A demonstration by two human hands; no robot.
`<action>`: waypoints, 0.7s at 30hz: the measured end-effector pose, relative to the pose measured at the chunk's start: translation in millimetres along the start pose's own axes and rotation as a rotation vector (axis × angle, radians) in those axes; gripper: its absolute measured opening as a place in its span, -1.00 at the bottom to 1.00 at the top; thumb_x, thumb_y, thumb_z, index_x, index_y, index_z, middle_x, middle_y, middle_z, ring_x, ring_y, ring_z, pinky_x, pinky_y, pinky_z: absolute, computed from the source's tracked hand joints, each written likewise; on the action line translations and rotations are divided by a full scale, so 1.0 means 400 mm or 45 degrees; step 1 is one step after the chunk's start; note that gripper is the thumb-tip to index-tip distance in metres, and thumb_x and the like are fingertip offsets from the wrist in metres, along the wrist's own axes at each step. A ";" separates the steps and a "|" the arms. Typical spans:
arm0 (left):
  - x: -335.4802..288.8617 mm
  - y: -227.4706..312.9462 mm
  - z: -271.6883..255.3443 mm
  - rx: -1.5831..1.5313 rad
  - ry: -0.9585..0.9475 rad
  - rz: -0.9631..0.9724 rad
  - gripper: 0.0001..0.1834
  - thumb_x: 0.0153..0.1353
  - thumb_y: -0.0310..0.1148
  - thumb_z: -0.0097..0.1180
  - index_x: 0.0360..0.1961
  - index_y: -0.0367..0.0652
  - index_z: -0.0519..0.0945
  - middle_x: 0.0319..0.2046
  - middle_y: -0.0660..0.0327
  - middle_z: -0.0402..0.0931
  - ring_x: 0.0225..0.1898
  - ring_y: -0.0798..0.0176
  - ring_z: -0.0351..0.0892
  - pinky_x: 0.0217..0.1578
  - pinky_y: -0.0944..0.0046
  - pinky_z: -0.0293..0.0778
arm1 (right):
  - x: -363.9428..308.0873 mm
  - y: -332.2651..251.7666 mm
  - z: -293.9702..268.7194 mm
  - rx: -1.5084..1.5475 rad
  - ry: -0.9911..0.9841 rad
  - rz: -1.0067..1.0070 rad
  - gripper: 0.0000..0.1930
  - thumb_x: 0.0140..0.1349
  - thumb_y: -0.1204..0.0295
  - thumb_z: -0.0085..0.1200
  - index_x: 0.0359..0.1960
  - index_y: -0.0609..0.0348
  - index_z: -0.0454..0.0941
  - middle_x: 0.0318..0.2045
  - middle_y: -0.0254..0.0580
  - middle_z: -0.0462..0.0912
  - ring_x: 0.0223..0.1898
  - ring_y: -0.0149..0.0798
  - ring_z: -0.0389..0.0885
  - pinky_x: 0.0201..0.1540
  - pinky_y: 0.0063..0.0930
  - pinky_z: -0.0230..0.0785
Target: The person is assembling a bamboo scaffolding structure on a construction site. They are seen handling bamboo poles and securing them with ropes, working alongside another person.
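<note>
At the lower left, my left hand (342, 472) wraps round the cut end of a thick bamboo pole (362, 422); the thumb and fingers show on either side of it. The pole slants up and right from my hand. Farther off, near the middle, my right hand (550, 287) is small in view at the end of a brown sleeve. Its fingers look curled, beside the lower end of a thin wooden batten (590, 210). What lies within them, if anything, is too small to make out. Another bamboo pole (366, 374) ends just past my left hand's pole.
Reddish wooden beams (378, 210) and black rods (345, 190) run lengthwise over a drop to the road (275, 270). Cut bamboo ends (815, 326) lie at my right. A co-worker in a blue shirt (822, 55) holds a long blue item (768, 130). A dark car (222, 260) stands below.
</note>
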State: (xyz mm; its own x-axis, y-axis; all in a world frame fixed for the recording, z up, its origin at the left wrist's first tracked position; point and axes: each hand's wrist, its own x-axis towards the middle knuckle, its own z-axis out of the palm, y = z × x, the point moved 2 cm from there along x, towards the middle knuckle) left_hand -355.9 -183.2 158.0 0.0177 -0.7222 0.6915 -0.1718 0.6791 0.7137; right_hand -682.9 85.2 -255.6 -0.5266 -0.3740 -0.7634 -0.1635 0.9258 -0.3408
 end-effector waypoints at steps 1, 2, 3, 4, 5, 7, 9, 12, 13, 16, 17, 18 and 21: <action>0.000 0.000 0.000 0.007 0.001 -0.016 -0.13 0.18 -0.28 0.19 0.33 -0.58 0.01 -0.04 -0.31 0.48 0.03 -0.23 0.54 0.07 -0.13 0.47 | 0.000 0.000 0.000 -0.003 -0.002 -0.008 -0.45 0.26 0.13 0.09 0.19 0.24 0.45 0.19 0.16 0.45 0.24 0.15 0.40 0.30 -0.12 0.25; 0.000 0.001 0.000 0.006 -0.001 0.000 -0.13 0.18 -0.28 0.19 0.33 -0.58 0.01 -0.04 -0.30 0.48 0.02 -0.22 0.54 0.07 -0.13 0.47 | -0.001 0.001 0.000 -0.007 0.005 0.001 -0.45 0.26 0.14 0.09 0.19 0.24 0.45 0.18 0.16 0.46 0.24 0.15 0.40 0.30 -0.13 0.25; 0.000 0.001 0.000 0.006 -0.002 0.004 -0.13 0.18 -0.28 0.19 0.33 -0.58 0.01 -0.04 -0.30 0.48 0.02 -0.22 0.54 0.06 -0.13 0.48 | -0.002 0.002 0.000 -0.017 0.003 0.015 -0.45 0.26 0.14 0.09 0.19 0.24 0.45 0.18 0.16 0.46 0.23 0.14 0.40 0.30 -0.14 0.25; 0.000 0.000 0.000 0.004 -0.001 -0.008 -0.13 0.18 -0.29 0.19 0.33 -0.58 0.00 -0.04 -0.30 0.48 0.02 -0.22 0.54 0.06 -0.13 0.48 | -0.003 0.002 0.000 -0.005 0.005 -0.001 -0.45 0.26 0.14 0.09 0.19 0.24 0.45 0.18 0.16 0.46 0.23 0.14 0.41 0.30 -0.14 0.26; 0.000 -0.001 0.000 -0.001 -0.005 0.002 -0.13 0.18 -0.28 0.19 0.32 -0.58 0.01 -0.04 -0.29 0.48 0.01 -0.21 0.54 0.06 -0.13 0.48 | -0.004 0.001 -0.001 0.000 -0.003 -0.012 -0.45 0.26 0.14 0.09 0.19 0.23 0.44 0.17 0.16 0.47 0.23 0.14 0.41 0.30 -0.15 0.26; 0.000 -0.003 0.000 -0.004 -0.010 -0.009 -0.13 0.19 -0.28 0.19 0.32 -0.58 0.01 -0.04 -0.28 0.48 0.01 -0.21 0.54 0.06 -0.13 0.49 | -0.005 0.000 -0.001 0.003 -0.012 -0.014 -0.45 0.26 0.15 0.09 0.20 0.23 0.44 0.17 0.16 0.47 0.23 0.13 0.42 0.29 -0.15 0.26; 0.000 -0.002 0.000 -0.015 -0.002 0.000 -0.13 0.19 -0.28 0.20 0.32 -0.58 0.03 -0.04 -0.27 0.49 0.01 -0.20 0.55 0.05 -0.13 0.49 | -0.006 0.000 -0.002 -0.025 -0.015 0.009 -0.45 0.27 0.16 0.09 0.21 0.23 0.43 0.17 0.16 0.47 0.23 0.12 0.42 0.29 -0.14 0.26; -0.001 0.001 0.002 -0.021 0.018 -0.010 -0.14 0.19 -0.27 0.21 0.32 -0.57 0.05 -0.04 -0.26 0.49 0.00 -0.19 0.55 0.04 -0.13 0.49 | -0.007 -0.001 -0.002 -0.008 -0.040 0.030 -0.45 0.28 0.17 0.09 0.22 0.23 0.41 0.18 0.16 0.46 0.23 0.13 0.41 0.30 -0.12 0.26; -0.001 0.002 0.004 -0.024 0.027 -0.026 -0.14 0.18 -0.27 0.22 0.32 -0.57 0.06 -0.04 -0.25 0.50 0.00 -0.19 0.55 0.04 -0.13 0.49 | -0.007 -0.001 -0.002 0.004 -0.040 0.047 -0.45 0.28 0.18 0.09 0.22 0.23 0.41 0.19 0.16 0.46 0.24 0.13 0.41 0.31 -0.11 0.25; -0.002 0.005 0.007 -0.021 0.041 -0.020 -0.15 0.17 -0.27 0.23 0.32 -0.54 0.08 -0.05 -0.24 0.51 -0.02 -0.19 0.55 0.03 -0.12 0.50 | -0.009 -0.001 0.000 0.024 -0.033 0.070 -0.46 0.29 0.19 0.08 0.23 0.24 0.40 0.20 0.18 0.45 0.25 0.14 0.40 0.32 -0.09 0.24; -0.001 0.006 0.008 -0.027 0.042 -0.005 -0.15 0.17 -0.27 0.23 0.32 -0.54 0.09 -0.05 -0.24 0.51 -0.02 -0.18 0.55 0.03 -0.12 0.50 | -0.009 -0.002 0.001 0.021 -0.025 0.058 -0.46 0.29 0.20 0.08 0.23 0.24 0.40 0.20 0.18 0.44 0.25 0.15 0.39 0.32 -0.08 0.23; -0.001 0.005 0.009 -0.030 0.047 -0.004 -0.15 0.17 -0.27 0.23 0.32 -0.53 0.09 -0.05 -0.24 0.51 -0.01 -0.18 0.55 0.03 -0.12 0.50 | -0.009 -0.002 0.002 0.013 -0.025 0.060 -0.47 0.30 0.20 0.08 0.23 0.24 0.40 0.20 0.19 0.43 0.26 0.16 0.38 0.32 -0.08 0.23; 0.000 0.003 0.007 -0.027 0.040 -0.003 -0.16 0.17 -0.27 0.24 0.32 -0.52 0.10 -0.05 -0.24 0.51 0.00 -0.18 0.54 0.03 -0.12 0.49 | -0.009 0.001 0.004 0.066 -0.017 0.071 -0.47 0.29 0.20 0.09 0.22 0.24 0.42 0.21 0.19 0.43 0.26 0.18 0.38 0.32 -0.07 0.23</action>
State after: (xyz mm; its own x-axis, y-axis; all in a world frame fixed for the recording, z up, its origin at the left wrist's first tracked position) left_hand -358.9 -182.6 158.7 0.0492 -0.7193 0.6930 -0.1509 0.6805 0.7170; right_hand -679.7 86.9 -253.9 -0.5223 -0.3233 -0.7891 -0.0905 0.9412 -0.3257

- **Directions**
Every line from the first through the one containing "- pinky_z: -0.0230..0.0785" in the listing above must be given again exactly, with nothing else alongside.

- **Output of the task**
A demonstration by two human hands; no robot.
`<action>`: waypoints, 0.7s at 30hz: the measured end-effector pose, relative to the pose measured at the chunk's start: translation in millimetres along the start pose's own axes and rotation as a rotation vector (axis × angle, radians) in those axes; gripper: its absolute measured opening as a place in its span, -1.00 at the bottom to 1.00 at the top; thumb_x, thumb_y, thumb_z, index_x, index_y, index_z, middle_x, middle_y, middle_z, ring_x, ring_y, ring_z, pinky_x, pinky_y, pinky_z: absolute, computed from the source's tracked hand joints, each written likewise; on the action line translations and rotations are divided by a full scale, so 1.0 means 400 mm or 45 degrees; step 1 is one step after the chunk's start; note that gripper is the thumb-tip to index-tip distance in metres, and thumb_x and the like are fingertip offsets from the wrist in metres, along the wrist's own axes at each step. A ";" separates the steps and a "|" the arms. Typical spans:
arm0 (left):
  - x: -335.4802..288.8617 mm
  - y: -227.4706..312.9462 mm
  - z: -271.6883..255.3443 mm
  - rx: -1.5831..1.5313 rad
  - ry: -0.9585..0.9475 rad
  - rz: -0.9631..0.9724 rad
  - gripper: 0.0001..0.1834
  - thumb_x: 0.0153..0.1353
  - thumb_y: -0.0310..0.1148
  - thumb_z: -0.0097..0.1180
  - index_x: 0.0360..0.1961
  - index_y: -0.0367..0.0652
  - index_z: -0.0519..0.0945
  - middle_x: 0.0319..0.2046
  - middle_y: -0.0660..0.0327
  - middle_z: -0.0402..0.0931
  - ring_x: 0.0225..0.1898
  - ring_y: -0.0798..0.0176
  - ring_z: -0.0351..0.0892
  - pinky_x: 0.0217..0.1578
  - pinky_y: -0.0944..0.0046
  - pinky_z: -0.0293..0.0778
arm1 (right):
  - x: -363.9428..308.0873 mm
  - y: -332.2651..251.7666 mm
  - z: -293.9702..268.7194 mm
  - rx: -1.5084..1.5475 rad
  - ry: -0.9911..0.9841 rad
  - rz: -1.0067..1.0070 rad
  - gripper: 0.0000..0.1930
  - thumb_x: 0.0140..0.1349
  - thumb_y: -0.1204..0.0295
  - thumb_z: -0.0085..0.1200
  - index_x: 0.0359..0.1960
  - index_y: -0.0609..0.0348
  - index_z: -0.0454..0.0941
  - middle_x: 0.0318..0.2045
  - middle_y: -0.0254..0.0580
  - middle_z: -0.0462..0.0912
  - ring_x: 0.0223..0.1898
  - ring_y: -0.0149..0.0798
  - ring_z: -0.0389..0.0885
  - pinky_x: 0.0201..0.1540
  - pinky_y: 0.0063..0.0930
  - pinky_z: -0.0230..0.0785

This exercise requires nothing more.